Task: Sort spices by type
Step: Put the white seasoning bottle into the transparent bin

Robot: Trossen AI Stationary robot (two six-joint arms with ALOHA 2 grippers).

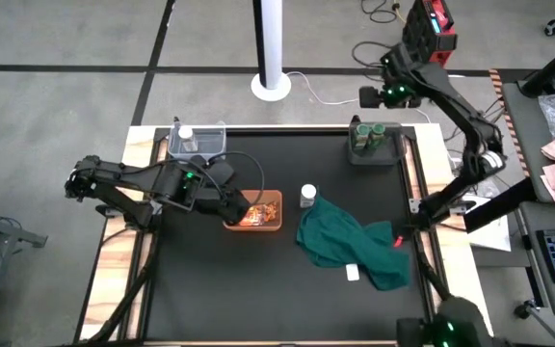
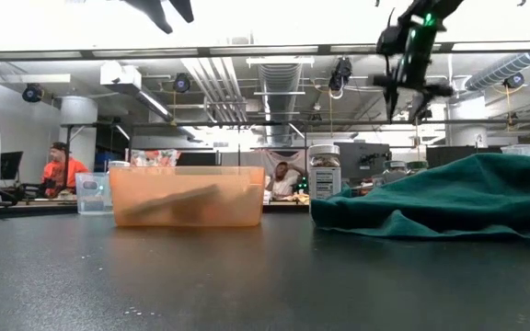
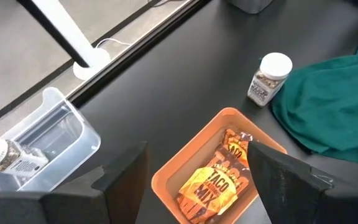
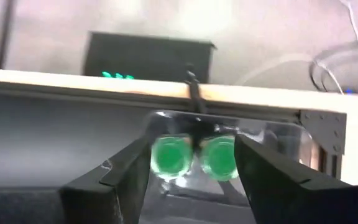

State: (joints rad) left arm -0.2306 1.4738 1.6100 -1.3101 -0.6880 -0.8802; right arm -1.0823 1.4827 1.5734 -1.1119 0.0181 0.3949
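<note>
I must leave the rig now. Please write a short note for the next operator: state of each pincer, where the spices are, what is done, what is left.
Left pincer: open, empty, above the orange bin holding the taco mix packets.
Right pincer: open, empty, over the far right bin holding two green-capped jars.
Clear bin, far left: one white-capped jar inside.
Done: packets, green caps and one white cap are in separate bins.
Left: one white-capped jar stands on the table beside the green cloth; it likely belongs in the clear bin.
</note>
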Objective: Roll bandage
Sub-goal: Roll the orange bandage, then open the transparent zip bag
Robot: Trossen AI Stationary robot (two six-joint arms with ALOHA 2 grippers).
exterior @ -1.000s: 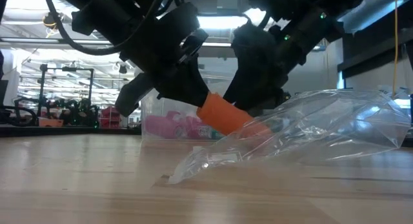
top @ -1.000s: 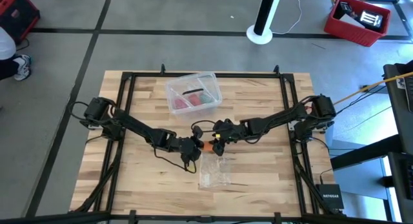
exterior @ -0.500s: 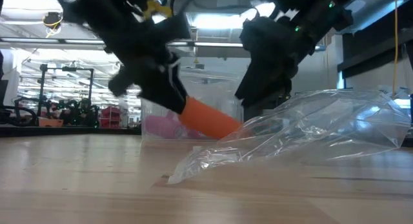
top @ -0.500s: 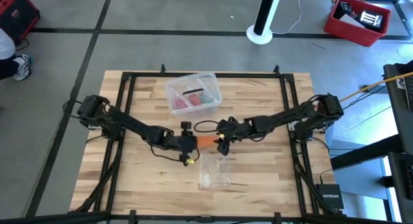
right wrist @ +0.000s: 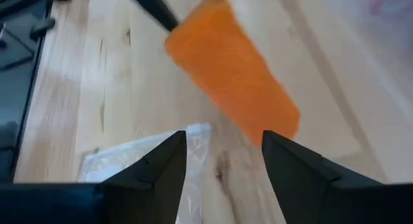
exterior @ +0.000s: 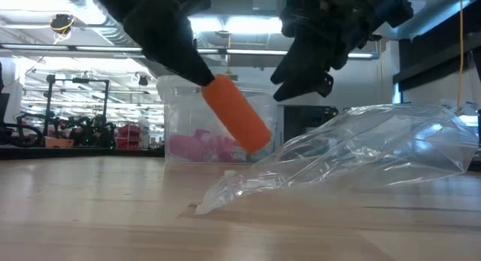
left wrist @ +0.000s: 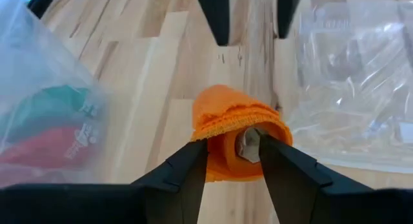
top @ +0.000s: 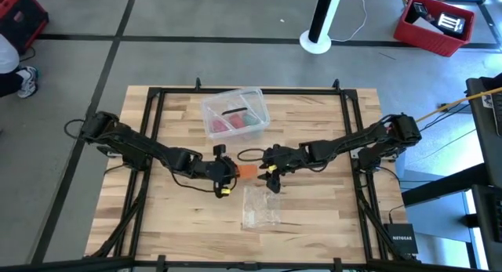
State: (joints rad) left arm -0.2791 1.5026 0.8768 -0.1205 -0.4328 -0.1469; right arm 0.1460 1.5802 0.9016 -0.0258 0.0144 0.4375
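Note:
The bandage [top: 245, 171] is a stubby orange roll held in the air at the table's middle. It shows tilted in the low view [exterior: 237, 114], free end lowest. My left gripper [top: 232, 170] is shut on its end [left wrist: 232, 150]. My right gripper [top: 271, 176] is open and empty just right of the roll's free end. Its fingers stand apart in the right wrist view [right wrist: 224, 139], short of the roll [right wrist: 232, 69], touching nothing. My left gripper holds the roll by the end nearest it [left wrist: 222, 156]. One finger [left wrist: 193, 162] is on the roll's outer side and the other [left wrist: 271, 153] is at its hollow middle, with the wound wall pinched between them. The fingers come level from the table's left, along the roll. The roll is lifted clear and slants down toward its free end [exterior: 259, 141].
A crumpled clear plastic wrapper [top: 260, 208] lies on the table just nearer than the grippers, under the roll's free end [exterior: 361, 152]. A clear plastic box [top: 235, 115] with red and green contents stands at the far middle. Black frame rails border the table.
My left gripper has gone up and toward the table's left edge with the roll, lifting it off the wrapper. The roll has tipped steeper, its free end down. My right gripper has risen and now stands apart from the roll's free end.

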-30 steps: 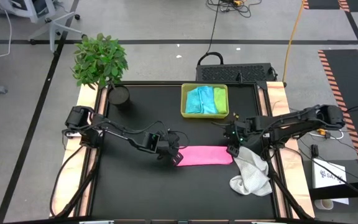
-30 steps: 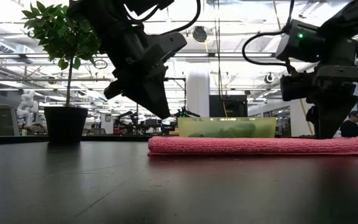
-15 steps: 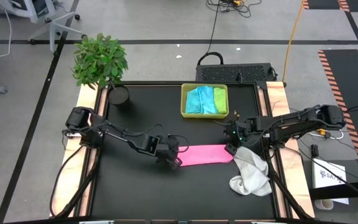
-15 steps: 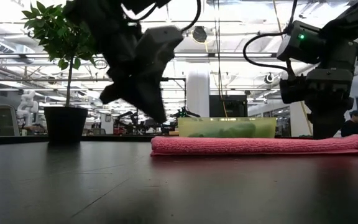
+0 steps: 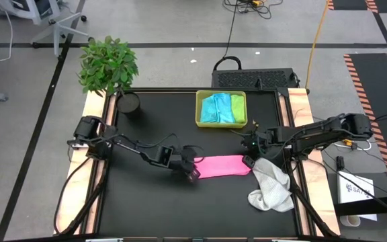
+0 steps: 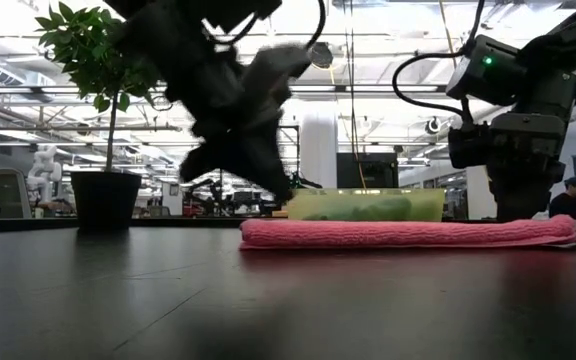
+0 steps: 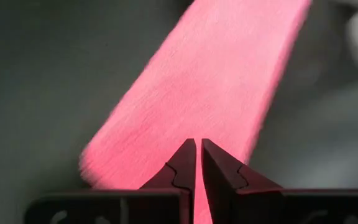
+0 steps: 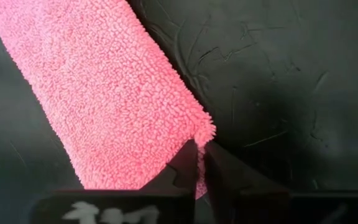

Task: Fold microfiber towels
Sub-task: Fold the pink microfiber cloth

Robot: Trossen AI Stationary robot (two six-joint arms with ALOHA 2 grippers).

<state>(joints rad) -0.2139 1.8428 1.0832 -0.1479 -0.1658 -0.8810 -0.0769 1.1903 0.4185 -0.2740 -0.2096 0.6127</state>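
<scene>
Both grippers [image 5: 192, 173] [image 5: 248, 160] low at pink towel [image 5: 222, 166] ends, seemingly pinching.

The left arm [image 6: 233, 110] is motion-blurred in the low view, hiding its jaws.

potted plant [image 5: 109, 67] at the table's [image 5: 146, 195] far left corner, well apart from both grippers; yellow-green tray [image 5: 222, 108] at far edge, beyond and between them; black case [image 5: 254, 79] on floor behind table; white label card [image 5: 358, 189] off the right edge
</scene>
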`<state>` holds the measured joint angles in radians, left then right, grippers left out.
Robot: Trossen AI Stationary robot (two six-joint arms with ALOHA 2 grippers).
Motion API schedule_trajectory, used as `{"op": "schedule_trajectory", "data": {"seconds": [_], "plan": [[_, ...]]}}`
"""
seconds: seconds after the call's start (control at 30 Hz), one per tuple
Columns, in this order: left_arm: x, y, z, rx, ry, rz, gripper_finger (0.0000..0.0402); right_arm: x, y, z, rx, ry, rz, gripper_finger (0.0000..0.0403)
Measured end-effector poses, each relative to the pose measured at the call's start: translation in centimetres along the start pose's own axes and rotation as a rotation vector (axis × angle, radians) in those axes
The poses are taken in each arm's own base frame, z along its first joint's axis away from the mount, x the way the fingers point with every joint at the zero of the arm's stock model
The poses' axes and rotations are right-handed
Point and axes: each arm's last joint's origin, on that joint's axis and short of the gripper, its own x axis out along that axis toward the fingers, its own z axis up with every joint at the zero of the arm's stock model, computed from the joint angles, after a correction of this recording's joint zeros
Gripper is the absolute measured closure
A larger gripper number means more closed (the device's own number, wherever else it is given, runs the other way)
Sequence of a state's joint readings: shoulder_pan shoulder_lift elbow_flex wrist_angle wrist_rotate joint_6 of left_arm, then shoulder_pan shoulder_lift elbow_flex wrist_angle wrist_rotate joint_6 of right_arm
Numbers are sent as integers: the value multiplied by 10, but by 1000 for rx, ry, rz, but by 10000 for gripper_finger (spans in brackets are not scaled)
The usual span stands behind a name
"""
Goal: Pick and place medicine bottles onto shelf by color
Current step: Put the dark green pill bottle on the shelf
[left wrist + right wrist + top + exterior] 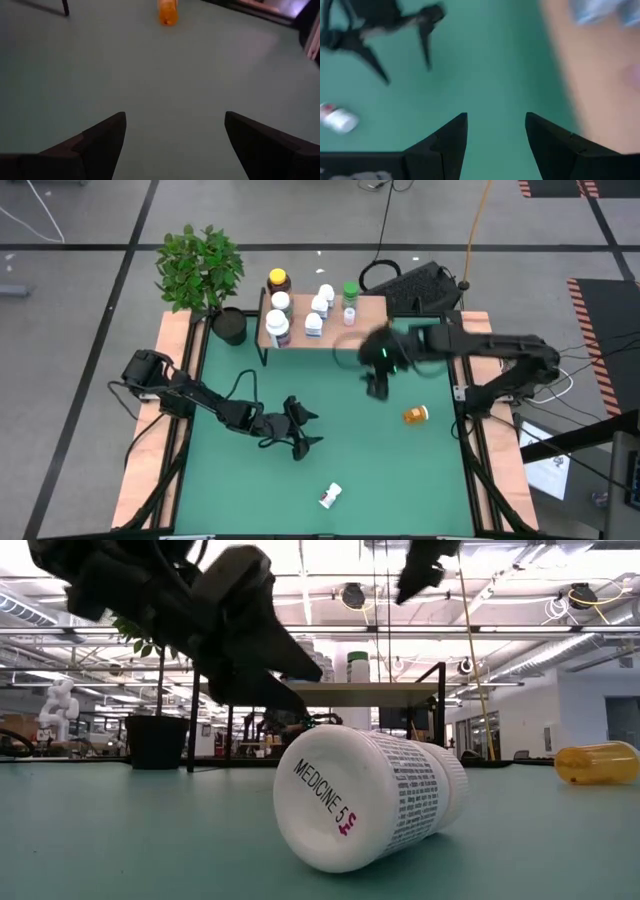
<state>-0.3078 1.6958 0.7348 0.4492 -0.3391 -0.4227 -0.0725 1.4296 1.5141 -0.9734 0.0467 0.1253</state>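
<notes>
The shelf [370, 308] stands at the table's far edge with several bottles on its wood top, among them an amber one with a yellow cap [279, 280] and a green-capped one [349, 293]. An orange bottle [416, 415] lies on its side on the green table top, right of centre. A white bottle [330, 497] lies near the front edge, large in the low view [365, 798]. My left gripper [316, 429] is open and empty near the table's middle, facing the orange bottle [168, 11]. My right gripper [375, 386] is open and empty, raised just in front of the shelf [600, 75].
A potted plant [228, 325] stands left of the shelf. A black keyboard [420, 285] lies behind the table's far right corner. Bare green table top [240, 490] stretches between the two lying bottles and along the near left.
</notes>
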Motion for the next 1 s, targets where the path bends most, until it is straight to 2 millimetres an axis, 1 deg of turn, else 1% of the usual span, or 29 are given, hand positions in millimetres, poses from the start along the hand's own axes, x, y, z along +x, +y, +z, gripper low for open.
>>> {"op": "schedule_trajectory", "data": {"seconds": [0.07, 0.13, 0.27, 0.33, 0.43, 0.53, 0.67, 0.8, 0.93, 1.0], "plan": [[-2, -12, 2, -51, -2, 21, 60, 8, 17, -21, -6, 8, 39, 208], [-6, -28, 6, -68, -1, 48, 60, 16, 32, -42, -8, 2, 80, 208], [-14, -72, 17, -79, 5, 51, 60, 30, 54, -80, 31, -34, 162, 208], [-17, -94, 17, -59, 9, 53, 60, 36, 62, -95, 42, -61, 204, 208], [-12, -129, 16, -44, 9, 55, 60, 42, 71, -115, 45, -99, 262, 208], [0, -151, 9, -29, 52, 86, 60, 45, 78, -128, 42, -141, 320, 209], [16, -168, 4, -82, 101, 123, 60, 47, 89, -142, 24, -191, 392, 209], [30, -177, -6, -186, 157, 126, 60, 50, 99, -151, 6, -253, 466, 209], [34, -183, -17, -300, 184, 102, 60, 55, 106, -159, 16, -354, 551, 209], [34, -184, -27, -302, 209, 107, 60, 58, 107, -164, 22, -386, 579, 209]]}}
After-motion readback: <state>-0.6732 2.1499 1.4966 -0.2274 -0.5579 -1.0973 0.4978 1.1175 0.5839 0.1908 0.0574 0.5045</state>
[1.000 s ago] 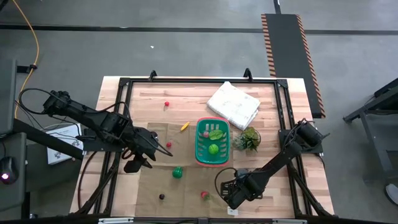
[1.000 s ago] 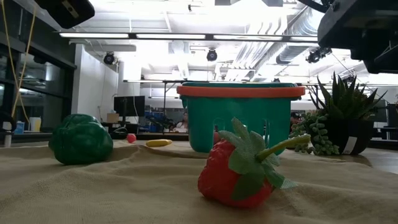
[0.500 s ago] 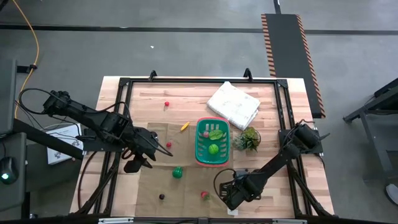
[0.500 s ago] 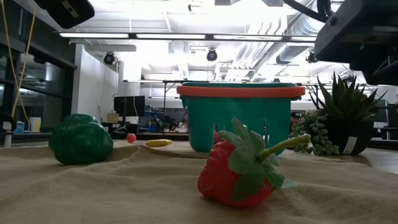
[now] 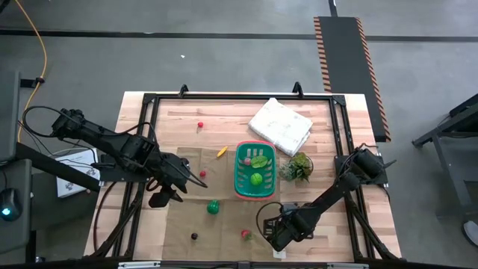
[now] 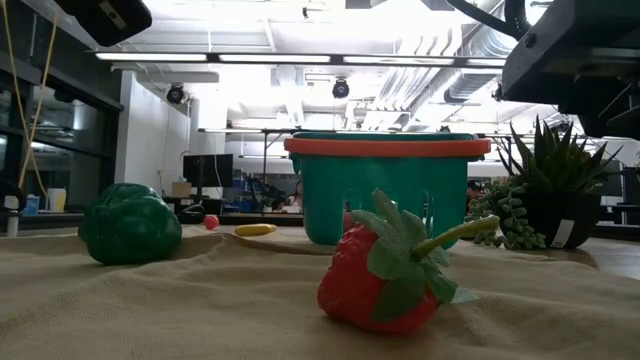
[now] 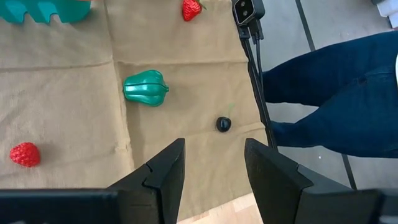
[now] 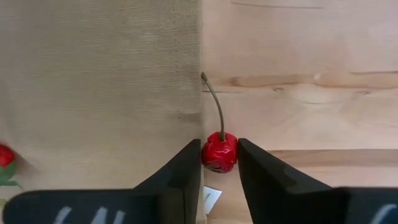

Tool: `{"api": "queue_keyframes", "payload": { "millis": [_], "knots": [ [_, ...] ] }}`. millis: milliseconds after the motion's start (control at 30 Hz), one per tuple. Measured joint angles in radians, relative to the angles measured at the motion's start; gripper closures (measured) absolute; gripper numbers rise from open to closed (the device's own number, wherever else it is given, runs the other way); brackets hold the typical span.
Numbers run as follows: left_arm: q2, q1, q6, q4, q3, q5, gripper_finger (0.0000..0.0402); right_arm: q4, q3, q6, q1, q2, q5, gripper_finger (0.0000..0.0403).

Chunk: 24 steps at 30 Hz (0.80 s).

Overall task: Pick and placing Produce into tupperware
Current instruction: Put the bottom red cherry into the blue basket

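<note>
The teal basket (image 5: 255,179) stands at mid-table with green pieces in it; it also shows in the low view (image 6: 385,190). On the tan burlap (image 5: 183,220) lie a green pepper (image 5: 213,207), a strawberry (image 5: 245,235), a black piece (image 5: 194,236) and a red berry (image 5: 202,174). A yellow piece (image 5: 221,152) and another berry (image 5: 200,125) lie farther back. My right gripper (image 8: 219,144) is near the front edge (image 5: 275,237), shut on a red cherry (image 8: 219,154). My left gripper (image 7: 211,149) hovers open and empty over the burlap's left part (image 5: 162,196). My right gripper pinches the cherry's round body (image 8: 217,158) between its two fingers, one on each side. The stem (image 8: 214,109) sticks out forward past the fingertips, along the burlap's edge. Whether the cherry is lifted off the table, I cannot tell.
A white rumpled cloth bundle (image 5: 280,125) lies at the far right and a spiky green plant (image 5: 299,167) stands right of the basket. A white tag (image 8: 211,198) lies under my right gripper. A person's leg in blue jeans (image 7: 336,81) stands beyond the near edge.
My right gripper has shifted a little toward the table's left edge.
</note>
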Motion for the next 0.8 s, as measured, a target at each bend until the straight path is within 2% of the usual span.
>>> {"api": "queue_keyframes", "payload": {
  "millis": [467, 800],
  "knots": [
    [0.0, 0.0, 0.0, 0.0, 0.0, 0.0, 0.0247, 0.005, 0.0, 0.0, 0.0, 0.0, 0.0, 0.034],
    [0.0, 0.0, 0.001, 0.001, 0.0, 0.0, 0.0247, 0.017, 0.0, -0.001, 0.0, -0.03, 0.004, 0.0343]
  ]
}}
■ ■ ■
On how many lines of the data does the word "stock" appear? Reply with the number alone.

2